From the line containing "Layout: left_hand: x" to the end of the records below, both included, every line should be repeated exactly; pictures should be dropped.

[[ PROVIDED MATERIAL open ]]

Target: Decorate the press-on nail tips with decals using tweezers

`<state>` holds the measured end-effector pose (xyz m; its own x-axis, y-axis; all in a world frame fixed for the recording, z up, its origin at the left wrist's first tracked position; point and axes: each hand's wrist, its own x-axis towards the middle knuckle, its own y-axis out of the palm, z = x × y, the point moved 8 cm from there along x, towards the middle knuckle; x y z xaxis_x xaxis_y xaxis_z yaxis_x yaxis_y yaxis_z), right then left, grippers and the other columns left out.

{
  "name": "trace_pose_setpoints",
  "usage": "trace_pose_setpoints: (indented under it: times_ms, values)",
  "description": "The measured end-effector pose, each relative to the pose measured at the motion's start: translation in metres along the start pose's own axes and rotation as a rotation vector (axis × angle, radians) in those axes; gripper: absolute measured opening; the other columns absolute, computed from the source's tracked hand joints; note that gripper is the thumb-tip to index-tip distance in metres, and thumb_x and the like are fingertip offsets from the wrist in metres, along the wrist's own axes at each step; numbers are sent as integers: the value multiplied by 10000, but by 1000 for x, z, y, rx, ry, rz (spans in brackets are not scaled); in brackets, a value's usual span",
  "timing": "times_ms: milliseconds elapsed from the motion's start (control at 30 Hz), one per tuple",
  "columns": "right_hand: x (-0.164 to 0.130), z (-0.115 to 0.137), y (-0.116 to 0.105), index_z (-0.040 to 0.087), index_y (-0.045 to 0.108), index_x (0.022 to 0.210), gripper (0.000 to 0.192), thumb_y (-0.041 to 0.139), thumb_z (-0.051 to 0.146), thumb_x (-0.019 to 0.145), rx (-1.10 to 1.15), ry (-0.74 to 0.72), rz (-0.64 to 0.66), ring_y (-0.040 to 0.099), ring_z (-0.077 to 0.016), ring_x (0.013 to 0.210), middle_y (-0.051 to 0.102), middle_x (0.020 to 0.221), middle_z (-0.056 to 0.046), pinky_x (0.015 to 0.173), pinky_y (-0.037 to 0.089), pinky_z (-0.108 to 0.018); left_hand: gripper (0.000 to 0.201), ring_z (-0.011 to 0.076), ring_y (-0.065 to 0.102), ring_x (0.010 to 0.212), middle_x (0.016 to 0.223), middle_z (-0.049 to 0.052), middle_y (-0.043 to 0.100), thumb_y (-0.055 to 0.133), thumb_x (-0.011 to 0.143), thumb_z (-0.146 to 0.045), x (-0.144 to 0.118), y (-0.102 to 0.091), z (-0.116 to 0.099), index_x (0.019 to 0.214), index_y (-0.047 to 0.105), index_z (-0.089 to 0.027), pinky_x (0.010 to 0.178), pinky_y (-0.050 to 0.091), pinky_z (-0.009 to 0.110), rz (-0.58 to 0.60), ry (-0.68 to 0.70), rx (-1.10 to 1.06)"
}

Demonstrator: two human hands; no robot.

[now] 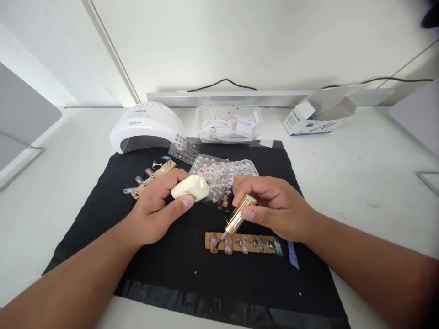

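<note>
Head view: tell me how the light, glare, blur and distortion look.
Head view: light looks bright and diffuse, shadows soft; head view: glare streaks the gold cap, and the black mat has a sheen along its near edge; head view: the dark shape at the top right is blurred; head view: the outer parts look stretched, likely by a wide lens.

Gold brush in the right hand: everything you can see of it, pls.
The gold brush has a shiny, metal-looking cylindrical handle with lengthwise grooves and a smoother band at the lower end. From there a thin greyish stem runs to a dark tip. The right hand grips the handle between thumb and fingers. It slants tip-down to the left over the wooden-looking strip, with its tip at the leftmost false nail; whether they touch is too fine to tell.
</note>
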<state>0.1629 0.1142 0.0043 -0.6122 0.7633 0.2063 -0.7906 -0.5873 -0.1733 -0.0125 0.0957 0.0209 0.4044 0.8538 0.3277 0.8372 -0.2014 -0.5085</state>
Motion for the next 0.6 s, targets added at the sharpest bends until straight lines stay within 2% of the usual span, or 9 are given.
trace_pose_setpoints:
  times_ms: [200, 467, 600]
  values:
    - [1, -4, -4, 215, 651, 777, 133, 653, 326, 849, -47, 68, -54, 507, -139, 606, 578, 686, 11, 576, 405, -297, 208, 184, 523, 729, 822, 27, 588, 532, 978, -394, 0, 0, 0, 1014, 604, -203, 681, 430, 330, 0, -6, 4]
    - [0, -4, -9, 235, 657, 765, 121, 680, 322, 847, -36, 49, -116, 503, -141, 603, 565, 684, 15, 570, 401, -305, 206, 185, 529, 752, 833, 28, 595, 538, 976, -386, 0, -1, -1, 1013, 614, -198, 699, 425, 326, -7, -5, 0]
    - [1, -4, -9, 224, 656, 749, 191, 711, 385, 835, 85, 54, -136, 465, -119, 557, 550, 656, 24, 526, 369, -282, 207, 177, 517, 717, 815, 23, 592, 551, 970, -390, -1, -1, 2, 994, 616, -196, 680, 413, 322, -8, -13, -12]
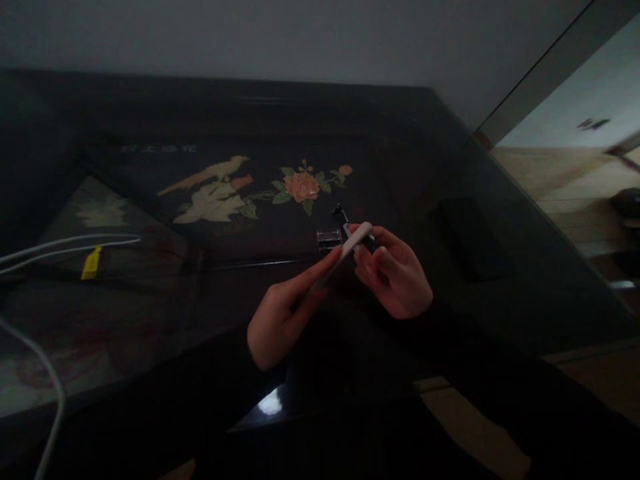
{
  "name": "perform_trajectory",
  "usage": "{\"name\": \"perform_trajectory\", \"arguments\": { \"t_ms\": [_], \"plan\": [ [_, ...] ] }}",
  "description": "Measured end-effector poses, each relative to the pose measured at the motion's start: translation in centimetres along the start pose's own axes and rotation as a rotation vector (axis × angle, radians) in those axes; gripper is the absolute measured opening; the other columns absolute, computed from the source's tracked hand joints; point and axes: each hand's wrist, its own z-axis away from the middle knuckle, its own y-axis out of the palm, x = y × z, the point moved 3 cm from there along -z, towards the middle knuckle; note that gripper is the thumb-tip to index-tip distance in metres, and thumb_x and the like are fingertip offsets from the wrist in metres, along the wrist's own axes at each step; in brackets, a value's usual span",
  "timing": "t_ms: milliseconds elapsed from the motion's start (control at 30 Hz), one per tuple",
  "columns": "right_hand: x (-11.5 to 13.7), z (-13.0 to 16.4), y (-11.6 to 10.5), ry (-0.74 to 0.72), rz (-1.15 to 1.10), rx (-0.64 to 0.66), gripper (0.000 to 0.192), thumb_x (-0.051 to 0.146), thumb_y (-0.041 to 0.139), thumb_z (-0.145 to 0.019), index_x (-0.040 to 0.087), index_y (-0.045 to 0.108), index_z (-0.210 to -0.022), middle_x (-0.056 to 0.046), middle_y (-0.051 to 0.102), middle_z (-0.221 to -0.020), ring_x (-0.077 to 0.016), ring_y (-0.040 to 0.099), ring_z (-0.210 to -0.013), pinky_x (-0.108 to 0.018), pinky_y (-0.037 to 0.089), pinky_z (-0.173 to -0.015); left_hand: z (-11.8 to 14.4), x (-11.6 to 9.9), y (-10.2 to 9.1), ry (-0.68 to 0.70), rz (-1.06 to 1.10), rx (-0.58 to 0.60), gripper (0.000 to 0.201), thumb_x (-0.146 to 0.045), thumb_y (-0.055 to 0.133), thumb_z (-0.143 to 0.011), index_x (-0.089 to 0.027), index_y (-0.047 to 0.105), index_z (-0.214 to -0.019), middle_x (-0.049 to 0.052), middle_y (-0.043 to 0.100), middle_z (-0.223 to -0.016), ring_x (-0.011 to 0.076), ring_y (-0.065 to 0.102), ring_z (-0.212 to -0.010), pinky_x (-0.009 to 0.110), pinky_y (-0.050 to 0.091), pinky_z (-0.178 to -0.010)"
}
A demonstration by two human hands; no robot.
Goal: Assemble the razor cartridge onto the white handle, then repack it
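We hold a slim, pale white, rounded-end bar-like object (357,239) between our two hands, over a dark, glossy tabletop (405,173). Our left hand (280,313) grips its near part, the fingers laid straight along one side and the thumb below. From there the object slants up and to the right, so its rounded far end reaches past the left fingertips to our right hand (397,273). The right hand is narrow, its fingers curled in around that far end, with a small dark piece (369,243) beside the fingertips; we cannot tell in this dim light whether it pinches that piece, the white object or both.

Just left of the far end we see a small, clear, box-shaped item (329,236), and near it a little black part (340,211), its shape hard to make out. Beyond these lie an orange-pink flower design (301,187) and a yellowish bird figure (220,171). Well to the right of our hands is a flat, black, rectangular object (475,240); far to the left, a bright yellow tag (91,263) hangs by white cables (47,373).
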Motion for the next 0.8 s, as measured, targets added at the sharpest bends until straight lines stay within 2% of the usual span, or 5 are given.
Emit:
{"name": "perform_trajectory", "arguments": {
  "t_ms": [367, 567, 667, 733, 800],
  "plan": [
    [0.6, 0.1, 0.1, 0.009, 0.057, -0.057, 0.045, 0.044, 0.081, -0.061, 0.021, 0.066, -0.096, 0.007, 0.047, -0.054, -0.0046, 0.032, -0.041, -0.021, 0.019, -0.036, 0.6, -0.5, 0.3, 0.151, -0.054, 0.053, 0.053, -0.013, 0.048, -0.090, -0.025, 0.041, -0.141, 0.004, 0.053, -0.138, 0.0178, 0.057, -0.119, 0.027, 0.045, -0.103],
    [0.8, 0.0, 0.0, -0.004, 0.071, -0.043, 0.042, 0.044, 0.080, -0.063, 0.022, 0.066, -0.096, 0.009, 0.044, -0.051, -0.0047, 0.031, -0.039, -0.021, 0.020, -0.036, 0.3, -0.1, 0.0, 0.082, -0.042, 0.030, 0.050, -0.017, 0.047, -0.091, -0.024, 0.043, -0.140, 0.008, 0.058, -0.133, 0.0186, 0.064, -0.108, 0.031, 0.050, -0.096],
    [1.1, -0.1, -0.2, -0.053, 0.055, -0.034, 0.042, 0.045, 0.078, -0.065, 0.021, 0.065, -0.098, 0.009, 0.045, -0.051, -0.0044, 0.030, -0.039, -0.020, 0.019, -0.036, 0.1, 0.3, -0.2, -0.016, 0.015, 0.012, 0.050, -0.022, 0.047, -0.092, -0.023, 0.040, -0.141, 0.009, 0.067, -0.118, 0.0165, 0.067, -0.089, 0.028, 0.054, -0.079],
    [1.2, -0.2, -0.3, -0.078, 0.039, -0.031, 0.042, 0.044, 0.077, -0.066, 0.020, 0.064, -0.098, 0.009, 0.047, -0.050, -0.0043, 0.030, -0.039, -0.020, 0.018, -0.036, -0.1, 0.7, -0.6, -0.081, 0.034, -0.025, 0.049, -0.025, 0.047, -0.092, -0.022, 0.039, -0.139, 0.006, 0.070, -0.097, 0.0144, 0.065, -0.075, 0.024, 0.051, -0.066],
    [1.3, -0.2, -0.3, -0.081, 0.032, -0.032, 0.042, 0.044, 0.078, -0.066, 0.020, 0.065, -0.097, 0.009, 0.047, -0.049, -0.0045, 0.030, -0.038, -0.020, 0.018, -0.037, -0.4, 1.3, -1.2, -0.120, 0.027, -0.089, 0.043, -0.029, 0.048, -0.092, -0.020, 0.042, -0.133, -0.001, 0.062, -0.074, 0.0112, 0.056, -0.060, 0.021, 0.045, -0.055]
  ]
}}
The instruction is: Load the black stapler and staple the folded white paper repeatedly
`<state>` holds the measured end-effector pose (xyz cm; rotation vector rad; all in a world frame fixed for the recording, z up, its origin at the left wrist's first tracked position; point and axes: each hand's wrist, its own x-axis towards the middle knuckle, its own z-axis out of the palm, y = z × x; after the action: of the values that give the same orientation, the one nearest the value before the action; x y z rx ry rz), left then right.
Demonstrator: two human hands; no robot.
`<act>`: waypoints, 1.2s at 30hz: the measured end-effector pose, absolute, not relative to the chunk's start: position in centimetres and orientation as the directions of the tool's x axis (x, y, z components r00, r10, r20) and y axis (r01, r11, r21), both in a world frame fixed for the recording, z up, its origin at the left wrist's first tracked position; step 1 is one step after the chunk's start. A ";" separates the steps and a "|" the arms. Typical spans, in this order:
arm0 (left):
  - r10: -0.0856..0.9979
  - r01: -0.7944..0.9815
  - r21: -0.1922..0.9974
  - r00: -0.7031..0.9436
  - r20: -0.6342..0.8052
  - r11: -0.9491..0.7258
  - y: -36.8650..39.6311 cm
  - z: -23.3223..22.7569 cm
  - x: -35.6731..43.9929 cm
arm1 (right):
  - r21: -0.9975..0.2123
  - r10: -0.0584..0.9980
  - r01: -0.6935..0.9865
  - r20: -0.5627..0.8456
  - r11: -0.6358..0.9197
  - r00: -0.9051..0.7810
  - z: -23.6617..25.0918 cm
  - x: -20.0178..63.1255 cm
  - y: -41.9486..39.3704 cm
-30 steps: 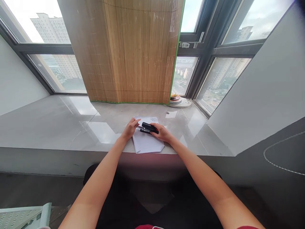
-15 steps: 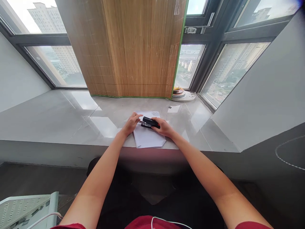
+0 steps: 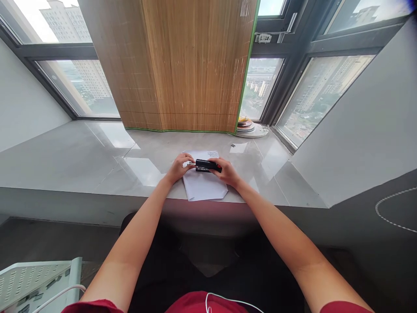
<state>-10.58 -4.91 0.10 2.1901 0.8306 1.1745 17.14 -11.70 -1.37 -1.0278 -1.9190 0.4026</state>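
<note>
A black stapler (image 3: 206, 164) is held level above white sheets of paper (image 3: 205, 187) on the grey stone sill. My right hand (image 3: 227, 171) is wrapped round its right end, where a bit of red shows. At the left end, my left hand (image 3: 181, 167) is closed in a pinch on a small silvery piece (image 3: 191, 164) that touches or joins the stapler; which of the two, I cannot tell. The stapler's upper and lower arms stand slightly apart. Printed marks (image 3: 213, 154) show at the paper's top right corner.
A small dark object (image 3: 233, 145) lies on the sill (image 3: 156, 148) to the right, beyond the paper. Stacked round plates or discs (image 3: 250, 129) stand by the window. A bamboo blind (image 3: 185, 65) hangs behind. A pale perforated chair-like item (image 3: 39, 282) is at lower left.
The stapler has turned more level and shifted slightly right with my right hand. My left fingers have lowered and closed in on the silvery piece at its left end.
</note>
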 end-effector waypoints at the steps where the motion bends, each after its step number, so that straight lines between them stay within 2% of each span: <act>1: 0.716 0.262 0.686 0.443 0.540 -0.679 -4.8 0.0 -10.6 | -0.626 0.787 0.492 0.562 0.605 -0.253 -1.3 17.2 -11.7; 9: 0.679 0.270 0.647 0.494 0.543 -0.713 -4.4 -0.5 -11.0 | -0.643 0.772 0.439 0.589 0.627 -0.239 -1.4 17.4 -11.7; 15: 0.677 0.302 0.616 0.464 0.571 -0.727 -4.6 -0.2 -11.1 | -0.660 0.766 0.406 0.611 0.633 -0.201 -1.2 17.6 -11.8; 28: 0.810 0.293 0.781 0.412 0.417 -0.551 -5.4 1.2 -11.5 | -0.704 0.789 0.381 0.600 0.599 -0.132 -0.8 18.1 -11.8; 36: 0.837 0.255 0.822 0.369 0.403 -0.508 -5.8 1.7 -11.5 | -0.733 0.805 0.367 0.587 0.573 -0.086 -0.3 18.6 -11.9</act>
<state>-11.47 -5.85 1.70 1.9654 0.9423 1.1191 18.58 -11.93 -0.30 -0.9862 -1.6860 0.4880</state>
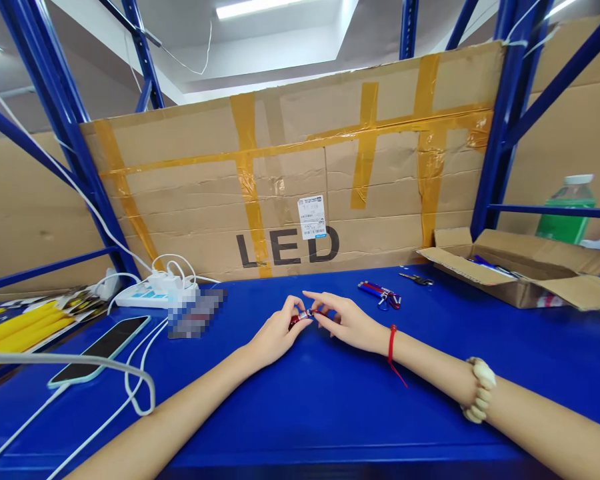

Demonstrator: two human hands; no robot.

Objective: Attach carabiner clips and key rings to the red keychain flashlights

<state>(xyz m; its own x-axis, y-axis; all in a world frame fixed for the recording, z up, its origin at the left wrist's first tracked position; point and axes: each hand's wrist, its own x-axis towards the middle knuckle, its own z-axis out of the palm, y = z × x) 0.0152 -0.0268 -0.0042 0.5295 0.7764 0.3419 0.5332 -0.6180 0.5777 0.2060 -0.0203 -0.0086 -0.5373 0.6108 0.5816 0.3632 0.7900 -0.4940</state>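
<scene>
Low over the middle of the blue table, my left hand (275,335) is closed around a small red metal tube (295,320) with a silvery end. My right hand (344,322) meets it from the other side, thumb and fingers pinched at that end, one finger stretched out above. Exactly what the right fingertips grip is too small to tell. Beyond my right hand lie several slim red and blue metal tubes (380,292) with small carabiner clips.
Keys (417,279) lie near an open cardboard box (523,277) at the right. On the left are a phone (103,350) with its cable, a white power strip (150,295) and yellow items (27,327). A taped cardboard panel (200,200) stands along the back.
</scene>
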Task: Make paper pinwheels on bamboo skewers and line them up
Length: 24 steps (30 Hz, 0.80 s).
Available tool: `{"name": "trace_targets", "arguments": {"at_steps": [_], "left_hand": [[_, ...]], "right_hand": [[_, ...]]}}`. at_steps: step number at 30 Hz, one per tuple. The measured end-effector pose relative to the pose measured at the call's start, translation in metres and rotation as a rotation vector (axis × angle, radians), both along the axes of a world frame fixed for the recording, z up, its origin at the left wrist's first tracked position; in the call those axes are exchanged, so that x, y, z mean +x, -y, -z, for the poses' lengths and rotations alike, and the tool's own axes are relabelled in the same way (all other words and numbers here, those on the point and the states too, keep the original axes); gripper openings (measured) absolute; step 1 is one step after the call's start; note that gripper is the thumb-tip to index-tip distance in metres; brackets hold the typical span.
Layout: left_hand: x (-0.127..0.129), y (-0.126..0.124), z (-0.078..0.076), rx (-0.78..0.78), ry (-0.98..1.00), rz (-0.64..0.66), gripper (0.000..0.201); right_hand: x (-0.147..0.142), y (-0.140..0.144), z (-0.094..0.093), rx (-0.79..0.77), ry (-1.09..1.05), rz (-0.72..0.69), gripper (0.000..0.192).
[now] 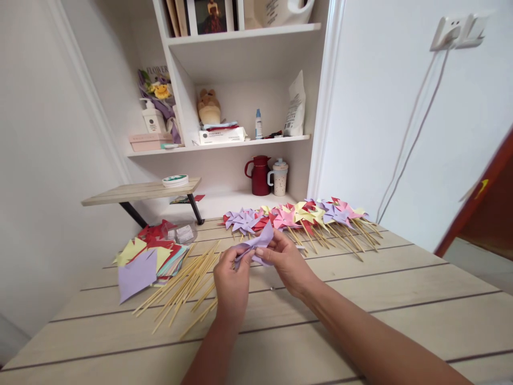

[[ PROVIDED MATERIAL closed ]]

**RESULT OF THIS EXERCISE:**
Layout: left_hand: x (-0.127..0.129), y (-0.126..0.124), z (-0.078..0.076), rx (-0.78..0.78), ry (-0.98..1.00), rz (-0.64..0.66), gripper (0.000..0.201); right_hand: x (-0.147..0.142), y (-0.140..0.144), z (-0.094..0.093), rx (-0.79..0.77), ry (-1.09..1.05), rz (-0.72..0.69), gripper (0.000..0.192).
[now] 

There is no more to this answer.